Scan the records below for the line with "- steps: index" and the line with "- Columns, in". Repeat those two lines and every line between them exactly, and nothing else.
---------- Data to examine ----------
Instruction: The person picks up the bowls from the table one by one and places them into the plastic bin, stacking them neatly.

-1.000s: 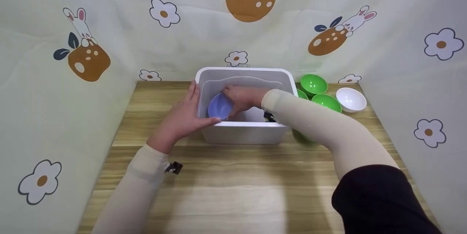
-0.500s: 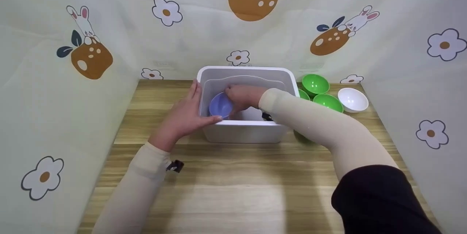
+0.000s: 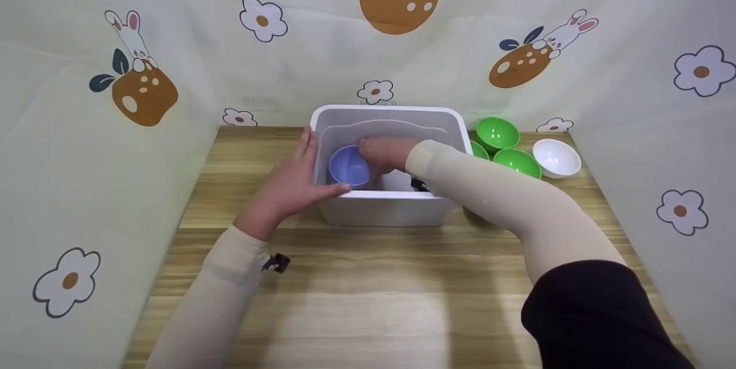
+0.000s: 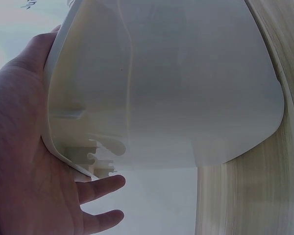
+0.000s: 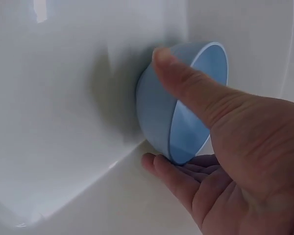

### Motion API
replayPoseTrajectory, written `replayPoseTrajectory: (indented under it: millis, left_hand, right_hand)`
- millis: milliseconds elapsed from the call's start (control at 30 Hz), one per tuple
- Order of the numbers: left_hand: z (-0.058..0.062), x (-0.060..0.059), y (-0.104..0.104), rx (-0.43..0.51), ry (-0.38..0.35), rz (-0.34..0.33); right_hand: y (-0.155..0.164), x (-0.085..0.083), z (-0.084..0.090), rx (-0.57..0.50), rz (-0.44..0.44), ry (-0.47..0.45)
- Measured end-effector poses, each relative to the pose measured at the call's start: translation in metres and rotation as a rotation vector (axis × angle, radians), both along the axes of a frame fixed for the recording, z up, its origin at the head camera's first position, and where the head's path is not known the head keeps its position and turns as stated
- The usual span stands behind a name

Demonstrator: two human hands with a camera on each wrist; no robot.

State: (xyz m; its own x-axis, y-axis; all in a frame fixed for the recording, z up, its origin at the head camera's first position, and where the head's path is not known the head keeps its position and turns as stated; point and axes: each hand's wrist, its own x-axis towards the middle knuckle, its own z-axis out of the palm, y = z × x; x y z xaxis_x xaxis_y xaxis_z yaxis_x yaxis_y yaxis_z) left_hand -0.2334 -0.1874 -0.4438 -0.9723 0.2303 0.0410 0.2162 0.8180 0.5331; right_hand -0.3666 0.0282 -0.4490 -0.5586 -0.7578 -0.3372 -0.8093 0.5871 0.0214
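Observation:
A blue bowl sits inside the white plastic bin, at its left end. My right hand reaches into the bin and holds the bowl by its side. In the right wrist view, the thumb lies across the blue bowl's outer wall while the fingers meet its rim from the opposite side. Outside the bin, my left hand rests against the left front corner. Its thumb lies along the front rim, and its fingers are spread along the left wall.
Right of the bin, several green bowls stand on the wooden table, one partly hidden under the right forearm. A white bowl is at the far right. Patterned cloth walls the table at the back and sides.
The blue bowl has levelled out from a tilted pose, and the right hand has shifted slightly to the right. My left hand has stayed on the bin's corner.

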Motion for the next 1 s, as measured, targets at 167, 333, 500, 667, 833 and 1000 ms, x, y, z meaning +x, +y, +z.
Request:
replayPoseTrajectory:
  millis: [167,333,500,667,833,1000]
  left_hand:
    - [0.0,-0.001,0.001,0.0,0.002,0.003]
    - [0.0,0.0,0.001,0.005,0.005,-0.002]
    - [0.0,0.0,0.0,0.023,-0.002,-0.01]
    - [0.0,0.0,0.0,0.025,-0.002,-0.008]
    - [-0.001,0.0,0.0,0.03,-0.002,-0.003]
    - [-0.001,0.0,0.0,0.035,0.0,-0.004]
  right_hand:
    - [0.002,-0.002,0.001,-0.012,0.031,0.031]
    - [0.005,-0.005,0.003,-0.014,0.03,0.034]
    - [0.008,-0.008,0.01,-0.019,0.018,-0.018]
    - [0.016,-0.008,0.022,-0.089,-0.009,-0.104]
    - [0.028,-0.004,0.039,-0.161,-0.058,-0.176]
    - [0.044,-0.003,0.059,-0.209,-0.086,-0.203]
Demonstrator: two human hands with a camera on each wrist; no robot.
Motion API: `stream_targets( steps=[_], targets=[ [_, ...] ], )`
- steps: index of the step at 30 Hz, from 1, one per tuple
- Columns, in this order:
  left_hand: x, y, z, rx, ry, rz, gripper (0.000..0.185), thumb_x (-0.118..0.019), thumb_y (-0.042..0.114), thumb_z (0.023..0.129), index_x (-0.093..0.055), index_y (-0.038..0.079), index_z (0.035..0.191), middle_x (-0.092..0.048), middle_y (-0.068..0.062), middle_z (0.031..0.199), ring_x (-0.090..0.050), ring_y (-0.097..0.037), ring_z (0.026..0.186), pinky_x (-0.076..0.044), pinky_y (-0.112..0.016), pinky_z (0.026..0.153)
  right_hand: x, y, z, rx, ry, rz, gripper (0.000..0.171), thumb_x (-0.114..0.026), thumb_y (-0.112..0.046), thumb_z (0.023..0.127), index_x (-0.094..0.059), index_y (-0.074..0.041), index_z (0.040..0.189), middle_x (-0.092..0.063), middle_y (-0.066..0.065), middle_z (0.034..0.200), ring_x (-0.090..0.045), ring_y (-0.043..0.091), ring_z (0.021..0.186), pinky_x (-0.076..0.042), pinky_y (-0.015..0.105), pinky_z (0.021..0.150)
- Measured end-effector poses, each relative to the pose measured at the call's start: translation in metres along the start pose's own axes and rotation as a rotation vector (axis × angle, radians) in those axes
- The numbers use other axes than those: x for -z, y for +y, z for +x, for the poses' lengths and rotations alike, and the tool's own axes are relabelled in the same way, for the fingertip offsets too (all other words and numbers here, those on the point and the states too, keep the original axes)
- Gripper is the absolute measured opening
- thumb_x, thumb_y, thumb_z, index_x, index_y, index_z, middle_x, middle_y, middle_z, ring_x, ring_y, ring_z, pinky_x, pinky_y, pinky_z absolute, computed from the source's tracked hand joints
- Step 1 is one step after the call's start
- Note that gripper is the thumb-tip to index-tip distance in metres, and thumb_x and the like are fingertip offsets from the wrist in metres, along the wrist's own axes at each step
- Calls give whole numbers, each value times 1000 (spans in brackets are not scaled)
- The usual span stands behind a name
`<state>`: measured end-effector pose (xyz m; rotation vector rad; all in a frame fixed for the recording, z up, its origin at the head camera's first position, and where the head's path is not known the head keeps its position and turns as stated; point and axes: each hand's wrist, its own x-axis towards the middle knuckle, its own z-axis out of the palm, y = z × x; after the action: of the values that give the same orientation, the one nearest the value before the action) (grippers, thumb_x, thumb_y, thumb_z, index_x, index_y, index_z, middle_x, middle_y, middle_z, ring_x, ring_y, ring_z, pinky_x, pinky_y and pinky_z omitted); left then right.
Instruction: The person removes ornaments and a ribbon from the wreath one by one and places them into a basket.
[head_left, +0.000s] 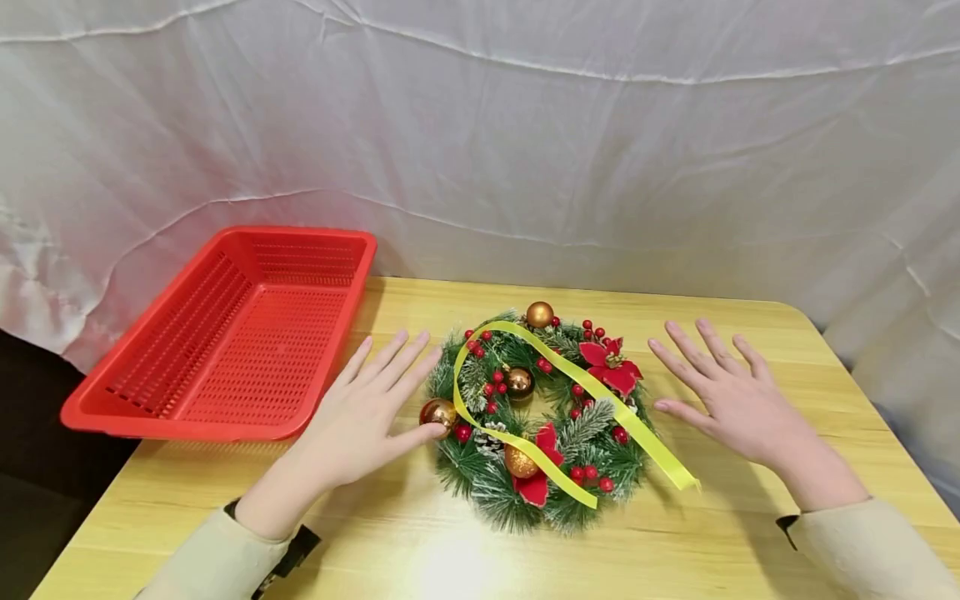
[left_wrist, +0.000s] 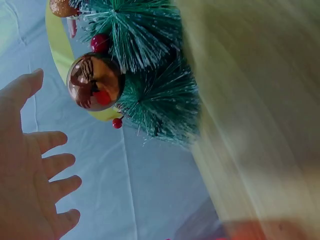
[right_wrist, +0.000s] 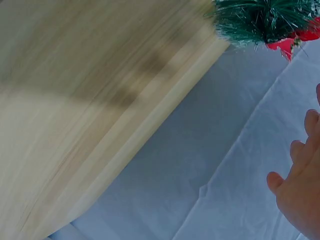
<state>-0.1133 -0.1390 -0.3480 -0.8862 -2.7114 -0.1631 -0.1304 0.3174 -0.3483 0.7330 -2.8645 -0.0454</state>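
A green Christmas wreath (head_left: 465,467) lies flat on the wooden table, trimmed with red berries, poinsettias, a pine cone and copper-gold baubles. Across its top runs a loose yellow ribbon (head_left: 633,429), looped at the left, with both ends toward the lower right. My left hand (head_left: 367,417) hovers at the wreath's left side, fingers spread, the thumb near a shiny copper bauble (head_left: 438,416). That bauble (left_wrist: 95,81) shows close up in the left wrist view, apart from the thumb. To the right of the wreath my right hand (head_left: 738,404) is spread too, holding nothing.
A red perforated plastic basket (head_left: 341,333) stands on the left of the table (head_left: 675,550), its left part reaching past the table edge. Behind the table hangs a pale grey-white cloth (head_left: 525,150). The table's rounded right corner (head_left: 795,312) shows beyond the right hand.
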Motion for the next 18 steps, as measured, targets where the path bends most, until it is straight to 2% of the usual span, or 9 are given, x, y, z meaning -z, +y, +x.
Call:
stream_targets(
  steps=[12, 18],
  targets=[
    [-9, 5, -5, -2, 11, -145, 78, -43, 66, 90, -24, 22, 152, -16, 5, 158, -18, -22, 143, -1, -41, 116, -7, -7, 8, 64, -1, 17, 77, -56, -54, 91, -16, -33, 153, -3, -6, 160, 4, 22, 145, 9, 50, 113],
    [-14, 7, -7, 24, 8, -293, 73, -49, 62, 90, -36, 19, 148, -27, 4, 154, -25, -18, 140, -8, -41, 116, -9, -7, 9, 81, -12, 31, 75, -55, -52, 92, -17, -33, 153, -5, -6, 160, 3, 21, 145, 9, 49, 113]
  ],
)
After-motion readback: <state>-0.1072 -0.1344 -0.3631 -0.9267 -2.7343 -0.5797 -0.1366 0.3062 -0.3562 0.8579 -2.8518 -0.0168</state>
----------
Response for this exercise:
- steps: index of the step at 30 Hz, from 1, one per tuple
- Columns, in this order:

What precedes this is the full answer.